Your task:
When you transcribe the data below, reproduce every line exactly and leave each picture out.

Supplied information:
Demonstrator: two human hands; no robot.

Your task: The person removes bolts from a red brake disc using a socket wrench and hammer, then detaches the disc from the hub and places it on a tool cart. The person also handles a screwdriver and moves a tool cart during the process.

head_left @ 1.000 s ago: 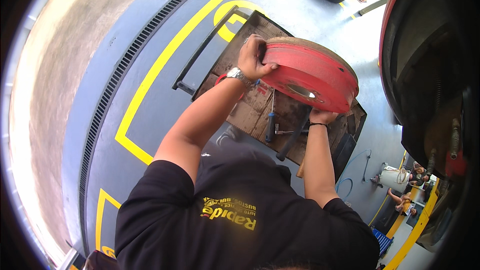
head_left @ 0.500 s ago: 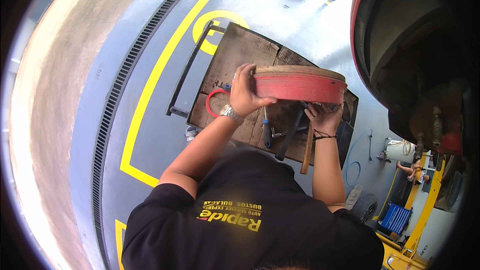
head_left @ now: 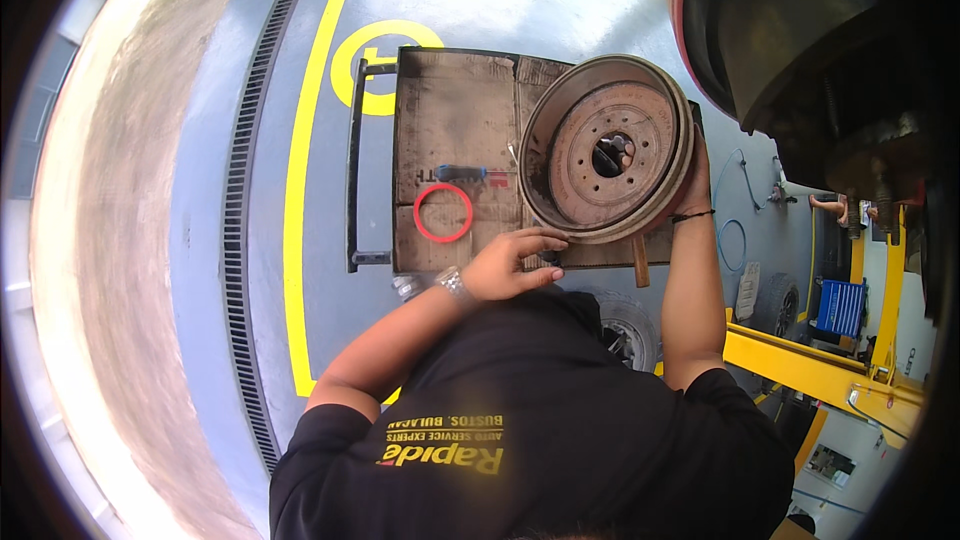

Output of the task:
Demonstrator: two human hands; no robot.

Your task: The person removes bolts from a red brake disc using a socket wrench and hammer, then detaches the disc from the hub and places it on a tool cart. The person also handles a screwdriver and moves a tool cart during the process.

head_left @ 1.000 s ago: 
head_left @ 0.500 s ago: 
head_left @ now: 

Nothing else is required to complete the exercise.